I like Eli Bendersky's webpage http://eli.thegreenplace.net/2008/08/23/initializing-an-array-in-constant-time, with a solution that he attributes to the famous book Design and Analysis of Computer Algorithms by Aho, Hopcroft and Ullman. This is genuinely O(1) time complexity for initialization, rather than O(N). The space demands are O(N) additional storage, but allocating this space is also O(1), since the space is full of garbage. I enjoyed this for theoretical reasons, but I think it might also be of practical value for implementing some algorithms, if you need to repeatedly initialize a very large array, and each time you access only a relatively small number of positions in the array. Bendersky provides a C++ implementation of the algorithm.

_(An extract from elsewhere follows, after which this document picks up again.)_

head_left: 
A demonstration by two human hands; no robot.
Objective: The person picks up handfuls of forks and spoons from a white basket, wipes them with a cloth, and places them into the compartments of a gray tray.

A very pure theorist might start worrying about the fact that N needs O(log(N)) digits, but I have ignored that detail, which would presumably require looking carefully at the mathematical model of the computer. Volume 1 of The Art of Computer Programming probably gives Knuth's view of this issue.
It is impossible at runtime to zero out an array in O(1). This is intuitive given that there is no language mechanism which allows the value setting of arbitrary size blocks of memory in fixed time. The closest you can do is:
int blah[100] = {0};
That will allow the initialisation to happen at compiletime. At runtime, memset is generally the fastest but would be O(N). However, there are problems associated with using memset on particular array types.
While still O(N), implementations that map to hardware-assisted operations like clearing whole cache lines or memory pages can run at <1 cycle per word.
Actually, riffing on Steve Jessop's idea...
You can do it if you have hardware support to clear an arbitrarily large amount of memory all at the same time. If you posit an arbitrarily large array, then you can also posit an arbitrarily large memory with hardware parallelism so that a single reset pin will simultaneously clear every register at once. That line will have to be driven by an arbitrarily large logic gate (that dissipates arbitrarily large power), and the circuit traces will have to be arbitrarily short (to overcome R/C delay) (or superconducting), but these things are quite common in extradimensional spaces.
It is possible to do it with O(1) time, and even with O(1) extra space.
I explained the O(1) time solution David mentioned in another answer, but it uses 2n extra memory.
A better algorithm exists, which requires only 1 bit of extra memory.
See the Article I just wrote about that subject.
It also explains the algorithm David mentioned, some more, and the state-of-the-art algorithm today. It also features an implementation of the latter.
In a short explanation (as I'll just be repeating the article) it cleverly takes the algorithm presented in David's answer and does it all in-place, while using only a (very) little extra memory.